House in Aarhus, Denmark built in 1629

Juul's House is a house and a listed building in Aarhus, Denmark. The house was built in 1629 and was listed on the national Danish registry of protected buildings and places by the Danish Heritage Agency on 1 April 1984. The building is one of the oldest in the city and it is situated in the historical Latin Quarter on Mejlgade. It has been a paint shop since 1842 and it is the oldest paint shop in the country.

== History ==
The building was previously two houses from the years around 1600 that were joined together around 1629. It is situated on Mejlgade, a street close to the harbor and at the time home to the wealthiest merchants in the city. It functioned as a store and home for the first 200 years of its existence, but not many specifics are known.

In 1830 the Jewish merchant Abraham Lewis bought the house and opened a store but in 1837 he went bankrupt. Lewis could not pay his debts and wound up in debtors prison and disappeared from public records. In 1842 I.C. Juul bought the house and opened a new store selling, among other things, paint. The first years Juul sold a variety of items: herring from Trondheim, cigars, lemons, leather, and aged cognac. Eventually the focus shifted to paint which was imported and then mixed in the store. In 1892 Juul had his 50th anniversary which was celebrated in Mejlgade and adjacent streets.

The house has functioned as a paint shop to this day and still bears the Juul name. The long history of the house can be witnessed by entering the store. There's a paint bucket signed by most employees since 1880 and paint samples from a century.

== Architecture ==
Juul's House in Mejlgade no. 19 is a well-preserved example of an old half-timbered Renaissance house. The house has four wings in a square with an internal courtyard, constructed at different periods. The storefront facing Mejlgade is two former houses joined into one around 1629. The wing along the neighboring house in no. 23 was constructed some time around 1600 but the main building is a few decades younger. In the late 1700s the back building was added and in 1851 the low, narrow wing along Graven was added, creating a four-winged estate with an internal courtyard.
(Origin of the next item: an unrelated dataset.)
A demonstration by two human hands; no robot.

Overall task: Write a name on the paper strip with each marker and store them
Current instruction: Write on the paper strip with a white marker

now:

The front building is constructed over a foundation of tarred boulders and granite. Between the floors there are storey projections with carved beams. The slightly crooked street has made room for a short staircase of granite ashlar at the front entrance. The facade facing the street Graven was rebuilt in brick in 1864 and contains two gates. The back house to the west is half-timbered, and the long side wing is half-timbered as well.